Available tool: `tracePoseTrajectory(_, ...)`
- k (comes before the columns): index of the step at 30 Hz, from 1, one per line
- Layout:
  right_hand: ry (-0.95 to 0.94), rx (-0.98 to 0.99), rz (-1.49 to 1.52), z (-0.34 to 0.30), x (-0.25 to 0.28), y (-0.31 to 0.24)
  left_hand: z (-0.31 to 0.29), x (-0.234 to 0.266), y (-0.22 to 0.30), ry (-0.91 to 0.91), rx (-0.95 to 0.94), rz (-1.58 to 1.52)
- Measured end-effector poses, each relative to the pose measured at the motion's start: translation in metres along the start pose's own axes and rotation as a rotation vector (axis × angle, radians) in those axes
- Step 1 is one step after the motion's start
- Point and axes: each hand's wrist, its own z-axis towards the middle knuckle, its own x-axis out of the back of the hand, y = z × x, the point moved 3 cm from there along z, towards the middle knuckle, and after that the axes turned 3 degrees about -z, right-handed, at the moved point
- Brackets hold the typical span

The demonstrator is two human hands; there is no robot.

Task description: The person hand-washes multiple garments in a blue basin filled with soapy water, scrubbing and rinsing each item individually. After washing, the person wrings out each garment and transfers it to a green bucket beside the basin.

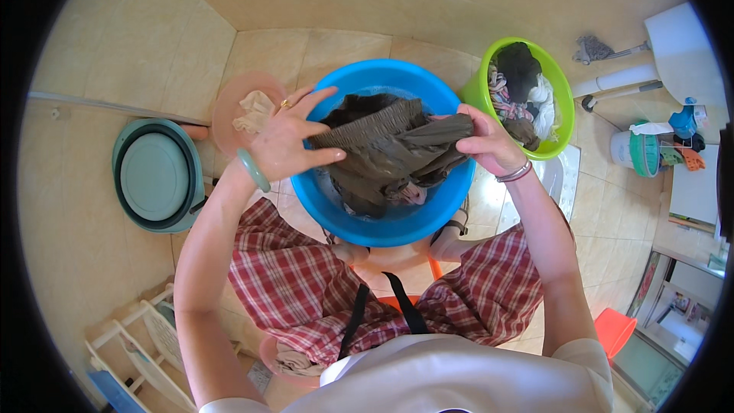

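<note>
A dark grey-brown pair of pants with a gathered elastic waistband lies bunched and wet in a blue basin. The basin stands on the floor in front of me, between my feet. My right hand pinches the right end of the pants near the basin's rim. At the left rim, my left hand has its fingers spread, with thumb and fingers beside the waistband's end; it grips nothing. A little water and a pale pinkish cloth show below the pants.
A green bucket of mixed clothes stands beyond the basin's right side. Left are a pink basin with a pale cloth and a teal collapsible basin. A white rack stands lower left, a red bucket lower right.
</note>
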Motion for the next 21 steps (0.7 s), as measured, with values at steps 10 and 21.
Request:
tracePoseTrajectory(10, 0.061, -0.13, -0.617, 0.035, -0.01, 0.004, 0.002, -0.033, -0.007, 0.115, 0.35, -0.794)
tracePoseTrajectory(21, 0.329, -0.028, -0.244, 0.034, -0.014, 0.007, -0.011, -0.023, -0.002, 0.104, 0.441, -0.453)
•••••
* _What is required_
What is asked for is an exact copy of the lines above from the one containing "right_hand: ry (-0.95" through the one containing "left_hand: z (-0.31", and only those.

* _Answer area_
  right_hand: ry (-0.95 to 0.94), rx (-0.98 to 0.99), rz (-1.49 to 1.52), z (-0.34 to 0.30), x (-0.25 to 0.28), y (-0.31 to 0.24)
  left_hand: z (-0.31 to 0.29), x (-0.234 to 0.266), y (-0.22 to 0.30), ry (-0.91 to 0.91), rx (-0.95 to 0.94), rz (-1.58 to 1.52)

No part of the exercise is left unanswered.